I shake my head. “I didn’t kill him, Cheryl.”
“I wish so much that was true.”
The words sting more than I would have imagined. She looks down. Pain etches its way onto her face. I don’t want to go there, not now, not ever, but I can’t help myself.
“Why did you give up on me, Cheryl?”
I hear the pathetic whine in my voice and hate myself for it.
“I didn’t,” she says. “Not ever.”
“How could you think I did it?”
“I never blamed you. Not really.”
I open my mouth to ask again why she stopped believing in me, but I make myself stop. Again: Now is not the time to go down that road. Stay focused.
“He’s alive,” I say a little more firmly, and then: “It doesn’t matter if you believe me or not. I need to ask you something. Then I’ll leave you be.”
The pity on her face is so cruel. “What is it, David? What do you need from me?”
“Your visit to Berg Reproductive,” I say.
The pity turns to confusion. “What are you talking about?”
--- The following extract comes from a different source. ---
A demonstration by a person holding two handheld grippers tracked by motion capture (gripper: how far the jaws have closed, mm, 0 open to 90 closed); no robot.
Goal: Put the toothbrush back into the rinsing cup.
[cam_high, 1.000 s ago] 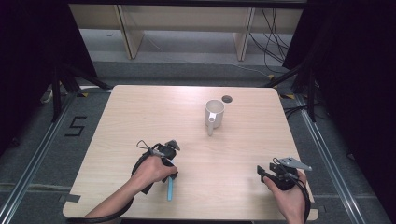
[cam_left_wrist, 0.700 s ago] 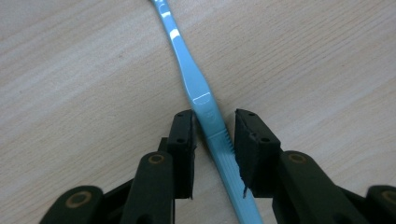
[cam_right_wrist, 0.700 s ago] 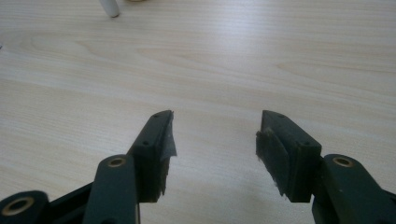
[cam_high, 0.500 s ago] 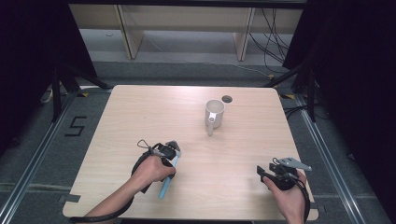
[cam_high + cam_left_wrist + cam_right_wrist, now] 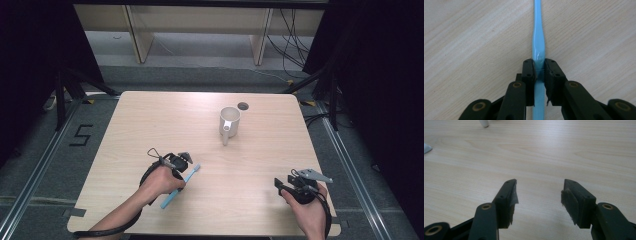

“That clinic, the one you visited.”
“What about it?”
“It has something to do with what happened to Matthew.”
She takes a step back. “What…no, it doesn’t.”
“That picture Rachel showed you? It was taken at a company event. For Berg Reproductive. It’s connected.”
Cheryl shakes her head. “No.”
I say nothing.
“How can you think that?”
“Just tell me, Cheryl.”
“You know everything.”
“You didn’t tell me you pretended to be Rachel.”
“She told you that?”
No need for me to reply.
“I don’t understand.” Again, Cheryl’s eyes squeeze shut, as though she’s wishing it all away. “What does that matter now?” Her voice is more a plea than a question. The pain is growing, consuming her. I want to offer some kind of comfort, even now, even after all this, but there isn’t a chance I’m going to do that. “I should have never gone to that clinic.”
I say nothing.
“It’s all my fault,” she says.
I don’t like the timbre in her voice; it drops the room temperature ten degrees.
“What do you mean?” I ask.
“I went there behind your back. I’m so sorry.”
“I know. That doesn’t matter anymore.”
“I shouldn’t have done that to you.”
I almost wince. “Cheryl.”
“We were falling apart. Why, David?” She tilts her head the way she used to and for a second we are back in our yard with our coffees and books and the morning sun is making the yard glow a golden yellow and she’s tilting her head to ask me a question. “We weren’t the first couple to experience the strain of infertility.”
“We weren’t, no.”
“So why did we fall apart?”
“I don’t know,” I say.
“Maybe the cracks were always there.”
“Maybe.” I don’t want to hear any of this. “It doesn’t matter anymore.”